The second effect is during the expansion phase where both water and lipids will vapourise to fill in the growing cavity. In order to vaporise they require heat energy (the latent heat). For the time scales investigated here all the latent heat has to come from the interface and so almost non-intuitively the lipids left behind freeze in order to give energy to the molecules to vapourise.
Applications
I think the most immediate application is in the design of lipid nanoparticles, which can be easily made to be near a phase transition under physiological conditions. We have applied this approach recently to design lipid nanoparticles for intracellular delivery of mRNA(2) using ultrasound. We have now shown that such nanoparticles will be most readily affected by cavitation. The study also shows that, at least in principle, by tuning ultrasound parameter one can control the rate of expansion of cavitation bubble, allowing us to either fluidize the lipid membrane (at slow expansion rate) or condense it (fast expansion rate). However, we could not resolve the inversion point where the behaviour changes due to the limitations of our setup.

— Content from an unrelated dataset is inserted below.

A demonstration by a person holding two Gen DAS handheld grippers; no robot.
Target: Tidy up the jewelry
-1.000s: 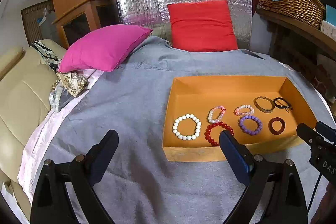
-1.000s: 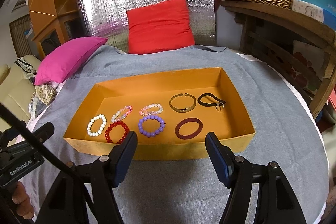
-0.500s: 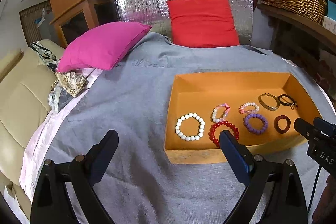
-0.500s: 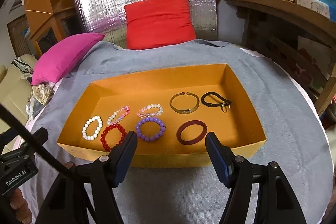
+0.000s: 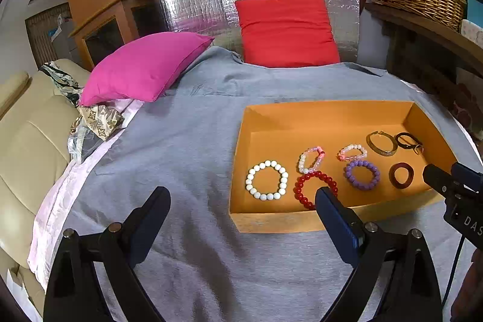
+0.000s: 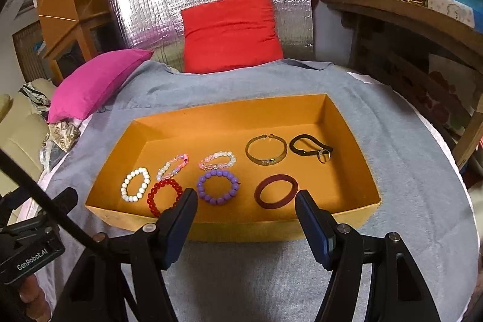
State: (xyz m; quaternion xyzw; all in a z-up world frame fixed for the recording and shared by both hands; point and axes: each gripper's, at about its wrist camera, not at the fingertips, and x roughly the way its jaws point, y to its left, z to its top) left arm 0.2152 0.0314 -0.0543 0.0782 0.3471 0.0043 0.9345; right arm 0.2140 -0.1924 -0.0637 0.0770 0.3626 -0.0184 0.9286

Finally, phase transitions occur in native biological membranes too, however currently it’s not trivial to measure the state of the membranes in vivo and further advances in current technology are needed that will allow us to access the state of the membrane and thus allowing us to better tune the ultrasonic parameters for more specific effects.
Future work
The study underlines the importance of the thermodynamic state of the interface in determining the biophysical effects of cavitation. We have started applying this knowledge in designing biomaterials, where we can control the material properties to control the state. Thus, for example, designing lipid nanoparticles that are closed to phase transition which makes them most likely to cavitate. This also has implications for more advanced applications where cavitation interacts with the native membrane. If the state of the biological membrane can be measured in-vivo, then acoustic parameters can be designed to interact strongly and specifically with the target. Thus measuring the state of the membranes provides an important goal the future of diagnostics that can work in concert with the therapeutic ultrasound, helping optimise the biophysical effects of ultrasound.
References
1. Shrivastava S, Cleveland RO, Schneider MF (2018) On measuring the acoustic state changes in lipid membranes using fluorescent probes. Soft Matter 14:9702–9712.
2. Zhang J, Shrivastava S, Cleveland RO, Rabbitts TH (2019) Lipid-mRNA Nanoparticle Designed to Enhance Intracellular Delivery Mediated by Shock Waves. ACS Appl Mater Interfaces:acsami.8b21398.